Onoe Shunsuke, Kaneoka Yuji, Maeda Atsuyuki, Takayama Yuichi, Fukami Yasuyuki, Isogai Masatoshi
Department of Surgery, Ogaki Municipal Hospital, 4-86 Minaminokawa-cho, Ogaki, Gifu, 503-8502, Japan,
Updates Surg. 2015 Sep;67(3):265-71. doi: 10.1007/s13304-015-0319-y. Epub 2015 Aug 19.

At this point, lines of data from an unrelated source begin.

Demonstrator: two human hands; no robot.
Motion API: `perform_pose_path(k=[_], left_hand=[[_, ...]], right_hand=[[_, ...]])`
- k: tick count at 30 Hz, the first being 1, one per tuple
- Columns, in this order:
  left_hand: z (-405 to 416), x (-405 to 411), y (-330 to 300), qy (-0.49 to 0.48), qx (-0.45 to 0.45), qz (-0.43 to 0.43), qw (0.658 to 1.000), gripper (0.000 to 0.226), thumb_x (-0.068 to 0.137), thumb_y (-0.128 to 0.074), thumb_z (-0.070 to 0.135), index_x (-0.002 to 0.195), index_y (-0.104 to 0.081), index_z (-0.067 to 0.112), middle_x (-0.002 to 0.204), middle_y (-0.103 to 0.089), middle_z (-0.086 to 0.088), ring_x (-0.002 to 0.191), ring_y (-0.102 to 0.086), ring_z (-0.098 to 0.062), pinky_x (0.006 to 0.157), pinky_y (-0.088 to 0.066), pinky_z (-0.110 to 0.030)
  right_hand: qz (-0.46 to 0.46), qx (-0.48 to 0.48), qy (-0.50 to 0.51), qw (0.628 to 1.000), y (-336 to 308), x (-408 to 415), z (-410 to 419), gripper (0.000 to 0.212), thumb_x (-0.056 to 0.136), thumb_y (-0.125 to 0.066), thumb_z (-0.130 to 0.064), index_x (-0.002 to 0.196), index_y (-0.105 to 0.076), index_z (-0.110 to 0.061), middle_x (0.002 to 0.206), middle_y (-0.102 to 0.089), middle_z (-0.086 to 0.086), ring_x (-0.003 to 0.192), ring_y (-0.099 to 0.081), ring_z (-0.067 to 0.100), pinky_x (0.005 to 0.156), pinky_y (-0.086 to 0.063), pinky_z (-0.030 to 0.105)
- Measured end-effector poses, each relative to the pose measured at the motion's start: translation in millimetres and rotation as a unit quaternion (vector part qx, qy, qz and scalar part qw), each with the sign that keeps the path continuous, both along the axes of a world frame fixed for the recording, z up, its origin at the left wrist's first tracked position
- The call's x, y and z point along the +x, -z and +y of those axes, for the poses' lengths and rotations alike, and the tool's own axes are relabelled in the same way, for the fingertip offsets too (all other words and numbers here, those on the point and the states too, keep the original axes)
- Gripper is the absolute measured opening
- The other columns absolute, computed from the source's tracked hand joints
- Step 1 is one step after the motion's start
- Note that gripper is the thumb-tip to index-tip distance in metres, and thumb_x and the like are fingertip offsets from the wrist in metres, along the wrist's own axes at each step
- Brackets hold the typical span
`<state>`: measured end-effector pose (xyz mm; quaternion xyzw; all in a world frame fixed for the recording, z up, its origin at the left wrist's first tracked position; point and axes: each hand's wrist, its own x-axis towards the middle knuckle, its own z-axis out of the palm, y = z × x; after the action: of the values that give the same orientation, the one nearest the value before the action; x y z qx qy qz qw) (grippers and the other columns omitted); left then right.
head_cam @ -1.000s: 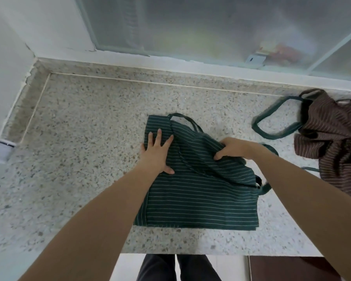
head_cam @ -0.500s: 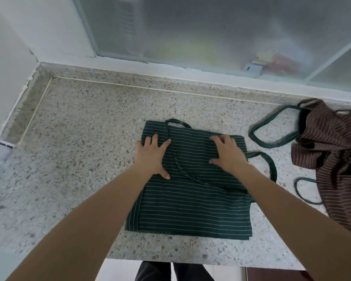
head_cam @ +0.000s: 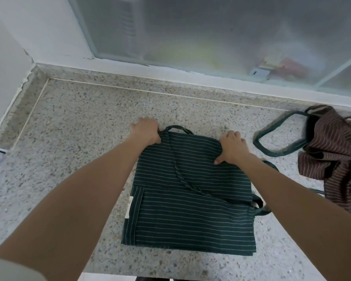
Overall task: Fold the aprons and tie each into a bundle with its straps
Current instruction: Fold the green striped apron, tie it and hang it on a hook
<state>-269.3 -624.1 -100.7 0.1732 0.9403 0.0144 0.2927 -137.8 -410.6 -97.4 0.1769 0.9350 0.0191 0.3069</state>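
A dark green apron [head_cam: 190, 216] with thin pale stripes lies folded into a rough rectangle on the speckled stone counter [head_cam: 79, 128]. One of its straps runs diagonally across the top layer and a loop sticks out at the far edge. My left hand [head_cam: 145, 131] grips the far left corner of the fold, fingers curled over the edge. My right hand [head_cam: 232, 148] grips the far right corner, thumb on top of the cloth. A second, brown striped apron [head_cam: 336, 157] lies crumpled at the right with a dark strap looped out beside it.
A frosted window [head_cam: 211, 33] and white sill run along the back of the counter. A white wall closes the left side. The counter's front edge lies just below the green apron. A loose green strap end [head_cam: 260, 207] pokes out at the fold's right side.
Both hands moved from pressing flat on the middle of the green apron to its far corners, where they now grip the edge. The fold has been flattened into a neater rectangle.
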Motion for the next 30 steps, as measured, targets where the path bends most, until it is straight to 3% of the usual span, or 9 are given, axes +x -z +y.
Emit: perform_pose_path(k=[3, 7, 11, 14, 18, 20, 23, 30], left_hand=[[0.5, 0.2, -7.4, 0.061, 0.033, -0.008, 0.998, 0.043, 0.081, -0.069, 0.022, 0.12, -0.054, 0.012, 0.126, -0.044, -0.012, 0.117, -0.042, -0.029, 0.098, -0.036, -0.044], [-10.8, 18.1, -18.7, 0.069, 0.113, -0.002, 0.991, 0.03, 0.086, -0.062, 0.015, 0.111, -0.047, 0.015, 0.111, -0.057, -0.007, 0.094, -0.051, -0.021, 0.085, -0.035, -0.035], [-21.8, 49.4, -28.8, 0.093, 0.142, 0.079, 0.982, 0.028, 0.09, -0.055, 0.013, 0.118, -0.054, 0.016, 0.114, -0.062, -0.007, 0.105, -0.056, -0.025, 0.099, -0.033, -0.037], [-36.5, 74.2, -31.0, 0.152, 0.147, 0.128, 0.969, 0.042, 0.093, -0.051, 0.016, 0.135, -0.047, 0.018, 0.124, -0.058, -0.005, 0.116, -0.052, -0.024, 0.103, -0.03, -0.037], [-66.4, 100.4, -35.0, 0.202, 0.162, 0.172, 0.951, 0.051, 0.089, -0.059, 0.016, 0.138, -0.045, 0.016, 0.124, -0.055, -0.007, 0.12, -0.048, -0.026, 0.1, -0.031, -0.036], [-77.5, 110.2, -38.6, 0.223, 0.174, 0.193, 0.939, 0.056, 0.079, -0.07, 0.01, 0.132, -0.053, 0.012, 0.112, -0.059, -0.012, 0.11, -0.054, -0.03, 0.092, -0.038, -0.038], [-91.7, 125.4, -39.0, 0.264, 0.178, 0.237, 0.918, 0.07, 0.053, -0.088, 0.009, 0.118, -0.065, 0.01, 0.085, -0.057, -0.011, 0.08, -0.061, -0.029, 0.068, -0.047, -0.035], [-125.2, 186.6, -20.1, 0.306, 0.101, 0.283, 0.903, 0.082, 0.051, -0.087, 0.046, 0.125, -0.061, 0.021, 0.091, -0.057, -0.007, 0.078, -0.059, -0.023, 0.064, -0.047, -0.032]], right_hand=[[0.021, -0.047, 0.005, 0.999, -6.0, -0.2, -1.7, 0.045, 0.079, -0.071, -0.039, 0.113, -0.054, -0.014, 0.118, -0.056, 0.009, 0.112, -0.05, 0.028, 0.1, -0.035, 0.042], [0.084, -0.1, 0.025, 0.991, -27.0, 13.4, -7.5, 0.027, 0.086, -0.062, -0.024, 0.108, -0.048, -0.017, 0.104, -0.062, 0.007, 0.092, -0.058, 0.027, 0.075, -0.041, 0.033], [0.154, -0.086, 0.045, 0.983, -47.5, 42.1, -20.9, 0.018, 0.09, -0.056, -0.019, 0.108, -0.052, -0.018, 0.097, -0.065, 0.008, 0.079, -0.057, 0.025, 0.06, -0.045, 0.031], [0.187, -0.066, 0.041, 0.979, -57.4, 65.0, -36.1, 0.021, 0.091, -0.055, -0.019, 0.112, -0.053, -0.019, 0.097, -0.066, 0.007, 0.079, -0.059, 0.025, 0.057, -0.042, 0.029], [0.213, -0.053, 0.019, 0.976, -59.7, 103.9, -51.7, 0.034, 0.088, -0.058, -0.014, 0.121, -0.051, -0.017, 0.114, -0.053, 0.007, 0.085, -0.06, 0.028, 0.053, -0.036, 0.028], [0.235, -0.066, 0.015, 0.97, -56.4, 119.1, -56.2, 0.037, 0.086, -0.058, -0.007, 0.122, -0.05, -0.014, 0.118, -0.045, 0.01, 0.08, -0.057, 0.03, 0.05, -0.036, 0.029], [0.246, -0.082, 0.004, 0.966, -53.9, 139.6, -64.0, 0.041, 0.085, -0.056, -0.003, 0.124, -0.048, -0.013, 0.12, -0.041, 0.011, 0.08, -0.057, 0.031, 0.055, -0.043, 0.032], [0.212, -0.069, -0.015, 0.975, -47.5, 196.2, -83.7, 0.058, 0.085, -0.057, -0.005, 0.138, -0.038, -0.017, 0.124, -0.039, 0.008, 0.089, -0.058, 0.029, 0.072, -0.051, 0.037]])
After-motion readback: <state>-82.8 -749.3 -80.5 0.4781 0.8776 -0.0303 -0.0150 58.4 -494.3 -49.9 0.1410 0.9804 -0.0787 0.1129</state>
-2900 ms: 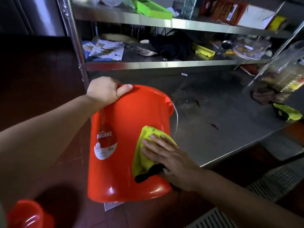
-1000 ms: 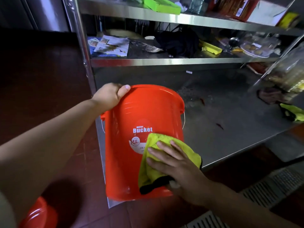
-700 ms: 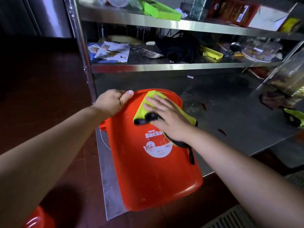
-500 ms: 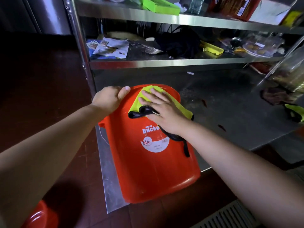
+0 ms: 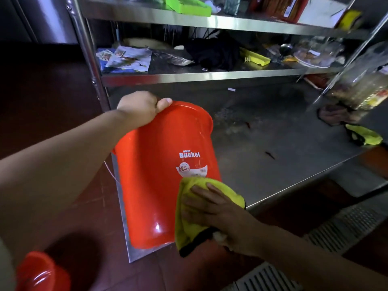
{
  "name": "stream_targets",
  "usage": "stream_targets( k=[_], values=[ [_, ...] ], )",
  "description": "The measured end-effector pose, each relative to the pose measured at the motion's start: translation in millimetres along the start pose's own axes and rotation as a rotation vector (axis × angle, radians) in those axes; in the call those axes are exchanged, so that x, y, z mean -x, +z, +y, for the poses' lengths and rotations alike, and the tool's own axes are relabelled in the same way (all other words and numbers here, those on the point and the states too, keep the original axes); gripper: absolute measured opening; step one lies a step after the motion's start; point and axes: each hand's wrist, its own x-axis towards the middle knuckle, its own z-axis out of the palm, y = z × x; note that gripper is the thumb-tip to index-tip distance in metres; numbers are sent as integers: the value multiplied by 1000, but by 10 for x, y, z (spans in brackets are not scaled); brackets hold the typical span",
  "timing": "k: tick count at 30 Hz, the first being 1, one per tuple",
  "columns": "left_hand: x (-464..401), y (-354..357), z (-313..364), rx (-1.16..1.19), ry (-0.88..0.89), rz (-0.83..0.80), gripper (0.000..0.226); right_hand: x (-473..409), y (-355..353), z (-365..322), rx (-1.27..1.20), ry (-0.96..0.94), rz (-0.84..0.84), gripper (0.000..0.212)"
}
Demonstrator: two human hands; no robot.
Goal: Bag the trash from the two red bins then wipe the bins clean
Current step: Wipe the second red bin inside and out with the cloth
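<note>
Wiping the red bin (image 5: 159, 175) well means long strokes from rim to base while turning it — the bin sits tilted at the worktop (image 5: 273, 164) corner. The left hand (image 5: 140, 108) grips its rim at 11 o'clock; the right hand (image 5: 212, 208), fingers flat, presses the yellow cloth (image 5: 189, 225) at 5 o'clock. The second red bin (image 5: 39, 271) waits at 7 o'clock — nothing blocks it.

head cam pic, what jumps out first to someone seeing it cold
A big red bucket fills the middle, tilted at the front corner of a steel table. The left hand grips its rim, and the right hand presses a yellow cloth against its lower side. A second red bin shows at the bottom left, and cluttered steel shelves stand behind.
</note>
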Motion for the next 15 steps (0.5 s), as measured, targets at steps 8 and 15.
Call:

The results of surgical treatment for T2 gallbladder carcinoma are equivocal, while the precise preoperative TNM staging and localization of gallbladder carcinoma are difficult. The aim of this study was to report the validity of segment 4b and 5 (S4b+5) hepatectomy with extrahepatic bile duct resection for these tumors. We reviewed 30 patients with pT2 gallbladder cancer who underwent S4b+5 hepatectomy with extrahepatic bile duct resection. The median number of lymph nodes retrieved in the S4b+5 hepatectomy group was 11 (0-23) nodes, and lymph node metastasis was observed in 9 of 30 (30%) cases. Although all surgical margins were macroscopically negative, 4 of the 30 patients (13%) had pathologically positive margins. The overall survival rate of patients was 85.1% at 5 years. Of the 30 patients with S4b+5 hepatectomy, surgical margin alone was analyzed as a prognostic factor in univariate and multivariate analysis. The survival rate was comparable between the tumor on the hepatic side and peritoneal side (P = 0.856). Nine patients with additional S4b+5 hepatectomy after simple cholecystectomy because of incidental diagnosis of gallbladder cancer also had comparable survival compared to the remaining 21 patients with simultaneous S4b+5 hepatectomy (P = 0.624). S4b+5 hepatectomy with extrahepatic bile duct resection could be good treatment modality for T2 gallbladder cancers because precise preoperative diagnosis of tumor depth, location, and lymph node metastasis for these tumors is difficult.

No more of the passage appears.